Re: Adding another Scheme.org server + better compartmentalization Lassi Kortela (28 Nov 2023 19:10 UTC)

Re: Adding another Scheme.org server + better compartmentalization Lassi Kortela 28 Nov 2023 19:10 UTC

Thanks for the detailed comments.

> Dedicated file system? Like what? You could ignore 404 errors, that should
> save some space, or redirect 404 to a dedicated log, that rotated, deleted
> more regularly to still have some logs about the 404.

That may be a good idea.

> Or you can use fail2ban to monitor nginx logs, and ban disrupting ips.
>
> hint:https://www.digitalocean.com/community/tutorials/how-to-protect-an-nginx-server-with-fail2ban-on-ubuntu-20-04#step-2-configuring-fail2ban-to-monitor-nginx-logs

I've used fail2ban in the past. Some people say it's a good idea, others
say it's not useful. You're right that it will probably reduce noise in
the logs.
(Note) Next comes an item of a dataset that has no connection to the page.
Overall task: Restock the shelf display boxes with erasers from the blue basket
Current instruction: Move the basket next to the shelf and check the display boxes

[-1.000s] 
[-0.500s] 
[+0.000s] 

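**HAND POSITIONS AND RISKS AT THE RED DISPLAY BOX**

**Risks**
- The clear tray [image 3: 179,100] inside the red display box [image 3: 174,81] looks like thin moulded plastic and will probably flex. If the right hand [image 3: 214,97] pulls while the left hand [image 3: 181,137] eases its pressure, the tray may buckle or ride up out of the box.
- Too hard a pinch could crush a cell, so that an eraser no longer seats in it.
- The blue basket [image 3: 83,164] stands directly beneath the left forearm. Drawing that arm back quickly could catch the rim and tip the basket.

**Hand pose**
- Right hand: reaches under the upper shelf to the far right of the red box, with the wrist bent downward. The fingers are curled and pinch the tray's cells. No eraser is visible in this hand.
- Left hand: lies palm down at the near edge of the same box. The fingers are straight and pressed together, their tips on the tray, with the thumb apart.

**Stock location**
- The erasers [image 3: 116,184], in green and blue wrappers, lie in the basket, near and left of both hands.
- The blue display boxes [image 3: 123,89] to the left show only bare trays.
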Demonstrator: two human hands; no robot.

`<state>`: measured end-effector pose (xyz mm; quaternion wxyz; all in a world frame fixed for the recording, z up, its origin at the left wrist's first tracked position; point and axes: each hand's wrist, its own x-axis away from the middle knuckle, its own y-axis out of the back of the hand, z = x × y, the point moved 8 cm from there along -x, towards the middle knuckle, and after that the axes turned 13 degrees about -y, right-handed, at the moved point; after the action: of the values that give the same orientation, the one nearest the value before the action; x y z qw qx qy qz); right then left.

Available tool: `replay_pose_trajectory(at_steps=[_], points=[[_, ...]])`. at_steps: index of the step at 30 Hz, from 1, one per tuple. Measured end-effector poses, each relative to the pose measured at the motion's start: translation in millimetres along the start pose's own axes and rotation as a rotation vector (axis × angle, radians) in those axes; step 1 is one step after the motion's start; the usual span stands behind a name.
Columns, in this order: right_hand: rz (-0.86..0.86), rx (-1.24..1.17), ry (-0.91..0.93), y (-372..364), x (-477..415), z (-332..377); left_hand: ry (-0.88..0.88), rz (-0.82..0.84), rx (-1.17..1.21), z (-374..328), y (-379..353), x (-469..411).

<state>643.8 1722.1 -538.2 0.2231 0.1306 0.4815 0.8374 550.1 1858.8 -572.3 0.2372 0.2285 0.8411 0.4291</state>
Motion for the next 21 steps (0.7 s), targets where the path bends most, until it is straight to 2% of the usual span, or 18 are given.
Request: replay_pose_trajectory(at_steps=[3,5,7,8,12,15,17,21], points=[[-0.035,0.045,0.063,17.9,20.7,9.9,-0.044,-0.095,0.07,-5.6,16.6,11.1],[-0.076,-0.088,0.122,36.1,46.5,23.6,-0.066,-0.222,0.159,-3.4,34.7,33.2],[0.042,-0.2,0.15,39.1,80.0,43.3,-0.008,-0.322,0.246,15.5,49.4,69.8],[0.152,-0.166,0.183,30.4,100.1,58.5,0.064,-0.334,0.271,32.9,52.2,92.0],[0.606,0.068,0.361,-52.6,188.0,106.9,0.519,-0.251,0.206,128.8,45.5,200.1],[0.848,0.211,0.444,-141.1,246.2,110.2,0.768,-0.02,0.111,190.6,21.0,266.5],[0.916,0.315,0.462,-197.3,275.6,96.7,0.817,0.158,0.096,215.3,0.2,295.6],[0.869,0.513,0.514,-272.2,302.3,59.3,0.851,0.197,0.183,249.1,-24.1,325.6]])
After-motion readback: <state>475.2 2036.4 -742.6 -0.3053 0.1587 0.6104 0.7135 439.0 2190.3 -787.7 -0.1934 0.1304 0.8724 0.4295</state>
On the other hand, it's one more thing to set up, and we have
to ensure the site has active maintainers at all times.

Using fail2ban with its default settings would be quite easy, but if we
have to write a custom config, that's one more thing that people will
have to learn.

>> Even if the above is taken care of, the main server still isn't beefy
>> enough to host everything. I'd like to take this opportunity to advance
>> the "microkernelization" of Scheme.org (as explained in the original
>> announcement) by keeping the front page and some administrivia on the
>> current server, and moving the community subdomains to a new server.

> Scaling that way is very painful depending on the growth of the community.

What causes the pain?

I think it's extremely important that we can guarantee to have committed
top-level admins at all times. We can only achieve that if their duties
are simple and clear. If they have their own server, that is clearest.
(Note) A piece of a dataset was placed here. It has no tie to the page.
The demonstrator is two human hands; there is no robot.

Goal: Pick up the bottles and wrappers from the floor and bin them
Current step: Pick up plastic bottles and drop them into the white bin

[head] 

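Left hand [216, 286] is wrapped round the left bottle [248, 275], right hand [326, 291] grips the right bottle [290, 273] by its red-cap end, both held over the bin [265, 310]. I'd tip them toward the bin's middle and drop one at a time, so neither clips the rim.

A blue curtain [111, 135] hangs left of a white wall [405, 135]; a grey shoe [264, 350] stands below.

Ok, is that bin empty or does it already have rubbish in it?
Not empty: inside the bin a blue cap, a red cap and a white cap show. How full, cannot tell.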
> My favorite approach, given the team is:
>
> - two containers running in different hosts for gitea, and a third host for the database;

Why does Gitea need two hosts instead of one?
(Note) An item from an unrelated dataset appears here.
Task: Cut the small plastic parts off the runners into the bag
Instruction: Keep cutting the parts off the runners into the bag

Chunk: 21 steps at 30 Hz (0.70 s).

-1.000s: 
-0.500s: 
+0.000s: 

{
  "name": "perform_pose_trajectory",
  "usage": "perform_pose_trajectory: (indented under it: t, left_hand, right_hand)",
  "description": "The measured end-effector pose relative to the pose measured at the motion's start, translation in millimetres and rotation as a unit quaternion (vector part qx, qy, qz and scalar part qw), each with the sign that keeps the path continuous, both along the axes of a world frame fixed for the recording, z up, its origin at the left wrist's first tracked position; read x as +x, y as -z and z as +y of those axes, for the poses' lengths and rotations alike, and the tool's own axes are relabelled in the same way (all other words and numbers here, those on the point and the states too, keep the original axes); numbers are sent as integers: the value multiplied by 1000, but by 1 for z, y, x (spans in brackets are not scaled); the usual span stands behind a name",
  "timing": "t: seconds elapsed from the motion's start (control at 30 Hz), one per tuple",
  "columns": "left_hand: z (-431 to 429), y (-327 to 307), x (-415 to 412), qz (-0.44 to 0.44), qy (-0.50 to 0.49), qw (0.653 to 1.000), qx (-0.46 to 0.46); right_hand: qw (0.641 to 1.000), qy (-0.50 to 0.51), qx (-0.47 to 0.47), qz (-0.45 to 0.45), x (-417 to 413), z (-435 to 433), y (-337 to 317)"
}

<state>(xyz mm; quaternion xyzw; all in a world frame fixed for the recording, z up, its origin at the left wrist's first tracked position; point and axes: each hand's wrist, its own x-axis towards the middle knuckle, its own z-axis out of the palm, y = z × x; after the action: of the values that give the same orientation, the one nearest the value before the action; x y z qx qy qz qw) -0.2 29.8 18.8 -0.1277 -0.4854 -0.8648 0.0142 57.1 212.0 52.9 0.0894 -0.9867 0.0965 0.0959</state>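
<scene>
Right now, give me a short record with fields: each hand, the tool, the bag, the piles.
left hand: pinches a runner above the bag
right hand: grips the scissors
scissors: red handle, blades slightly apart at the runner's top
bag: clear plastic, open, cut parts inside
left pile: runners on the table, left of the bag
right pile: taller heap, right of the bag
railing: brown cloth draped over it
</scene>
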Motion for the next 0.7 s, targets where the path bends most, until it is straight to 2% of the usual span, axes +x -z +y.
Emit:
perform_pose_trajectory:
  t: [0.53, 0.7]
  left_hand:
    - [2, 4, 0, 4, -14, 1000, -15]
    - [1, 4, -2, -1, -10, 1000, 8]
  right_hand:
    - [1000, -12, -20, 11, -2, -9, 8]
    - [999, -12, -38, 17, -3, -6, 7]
What is the benefit of having the database on a different host than the
web app?

Generally, it's best to avoid distributed systems if possible. I'd
rather rent a more powerful VPS than split one service across two VPS.

> - the static asset should be present their own hosts

I agree in principle, but static hosting takes almost no CPU/RAM. If we
dedicate a server to static sites, we will waste most of the money to
rent it. With $10/year VPS this is not necessarily an issue, but with
$5/month it's a big deal.

Using a CDN to serve static files would probably make scheme.org less
independent. Currently we do everything on stock Linux, so we can easily
move between dozens of neutral VPS providers. New providers appear all
the time.

> FWIW, I should have showed up earlier, but sub.scheme.org should be dedicated
> to community website like https://js.org/, and small-web.org/. Everything that
> the core scheme.org community maintains, unlike:
>
>    https://community.scheme.org/
>
> Should be in scheme.org/path/to/perfect/community

The main reason for our subdomains is Conway's Law.
(https://en.wikipedia.org/wiki/Conway%27s_law)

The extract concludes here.